Further, we applied a linear regression model of the total crops produced with the world population for the period from 1961 to 2014 based on the available data. The straight line in Figure 6 shows the fitted regression trend ine. The data fits the linear regression model quite well. From the model, it seems that for every additional billion people, the total crops produced needs to increase by 3.1 billion tonnes.
# Subset World Population from 1961 to 2014
World.Pop <- IDBext001 %>%
group_by(YR) %>%
filter(!is.na(BSEX)) %>%
filter(YR %in% 1961:2014) %>%
summarize(Population.World = mean(BSEX)*n())
names(World.Pop)[1] = "Year"
# Analyze the World's total annual crop production (tonnes) by YR
Total.Crops.Prod.YR <- Production_Crops %>%
filter(Element == "Production" & Area == "World") %>%
group_by(Year) %>%
filter(!is.na(Value)) %>%
summarize(CropsProduction.World = mean(Value)*n())
# Add World's Total_Crops_Produced by Year
World.Pop <- World.Pop %>%
left_join(Total.Crops.Prod.YR, by = "Year")

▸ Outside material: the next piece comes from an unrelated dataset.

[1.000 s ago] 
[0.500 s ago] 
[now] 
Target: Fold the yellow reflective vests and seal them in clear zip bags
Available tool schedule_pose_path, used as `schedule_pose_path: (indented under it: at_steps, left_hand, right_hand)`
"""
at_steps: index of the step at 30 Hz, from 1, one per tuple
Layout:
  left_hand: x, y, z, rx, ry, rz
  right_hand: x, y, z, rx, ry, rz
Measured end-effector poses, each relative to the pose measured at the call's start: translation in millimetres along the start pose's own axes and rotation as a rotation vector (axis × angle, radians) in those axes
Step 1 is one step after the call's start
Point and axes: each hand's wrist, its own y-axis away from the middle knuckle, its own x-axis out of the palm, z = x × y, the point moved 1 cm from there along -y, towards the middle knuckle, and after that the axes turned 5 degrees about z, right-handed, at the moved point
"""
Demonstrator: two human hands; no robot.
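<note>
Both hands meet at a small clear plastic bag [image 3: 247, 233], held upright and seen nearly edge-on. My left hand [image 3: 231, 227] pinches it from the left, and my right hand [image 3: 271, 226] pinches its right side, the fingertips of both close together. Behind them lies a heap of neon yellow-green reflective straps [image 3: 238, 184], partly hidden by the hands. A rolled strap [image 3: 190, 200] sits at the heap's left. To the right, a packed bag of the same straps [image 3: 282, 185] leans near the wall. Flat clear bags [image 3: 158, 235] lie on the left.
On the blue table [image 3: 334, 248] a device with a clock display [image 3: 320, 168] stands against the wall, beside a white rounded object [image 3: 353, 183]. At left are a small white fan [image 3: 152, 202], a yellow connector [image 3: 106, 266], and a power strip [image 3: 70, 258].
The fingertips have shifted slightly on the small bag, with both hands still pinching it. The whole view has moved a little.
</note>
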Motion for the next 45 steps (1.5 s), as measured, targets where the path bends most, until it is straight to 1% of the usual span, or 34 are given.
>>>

# Linear Model of Crop Prodiuction vs Population
xyplot(CropsProduction.World/1e+09 ~ Population.World/1e+09,
data = World.Pop,
type = c("p", "r"),
xlab = "World Population (bn)",
ylab = "Total Crops Produced (bn tonnes)",
main = "Crops Produced vs World Population",
col = "blue",
pch = 19)
# Get coefficients for the linear model
fit <- lm(CropsProduction.World ~ Population.World,
data = World.Pop)
# coef(fit)
#(Intercept) Population.World
#-4.188068e+09 3.146699e+00
# Model Equation
# CropsProduction.World = 3.146699*Population.World - 4188068000
Based on the projections of the populations and our fitted linear regression model, we estimated the world’s future demand for total crop production until 2050. Figure 7 shows the demand for food with the projected population change from 2015 to 2050 based on the above model. By 2050, the food production needs to increase by 33% of our current crop production of 18 billion tonnes. The food demand at 2050 will be 25 billion tonnes of crop production. We applied this same model to the countries with the highest populations viz. China, India and USA for the 1961 to 2014 period. The ratio for the tonnes of crop produced vs the population increase is close to the 3.1 ratio obtained for the entire world.
# Get the projected population from 2015 to 2050
Pop.world.projected <- Pop.world.year.stats[(66:101), c(1,5)]
# Projected production for crops using the Linear Model equation
CropsProduction.projected <- 3.146699*Pop.world.projected$Pop.world.total - 4188068000
# New data frame with projected World's population and production
Projected.Pop.Crops <- cbind.data.frame(Pop.world.projected,
CropsProduction.projected)
# gather() in tidyr
Projected_long <- Projected.Pop.Crops %>%
gather(Projections, value,
Pop.world.total:CropsProduction.projected)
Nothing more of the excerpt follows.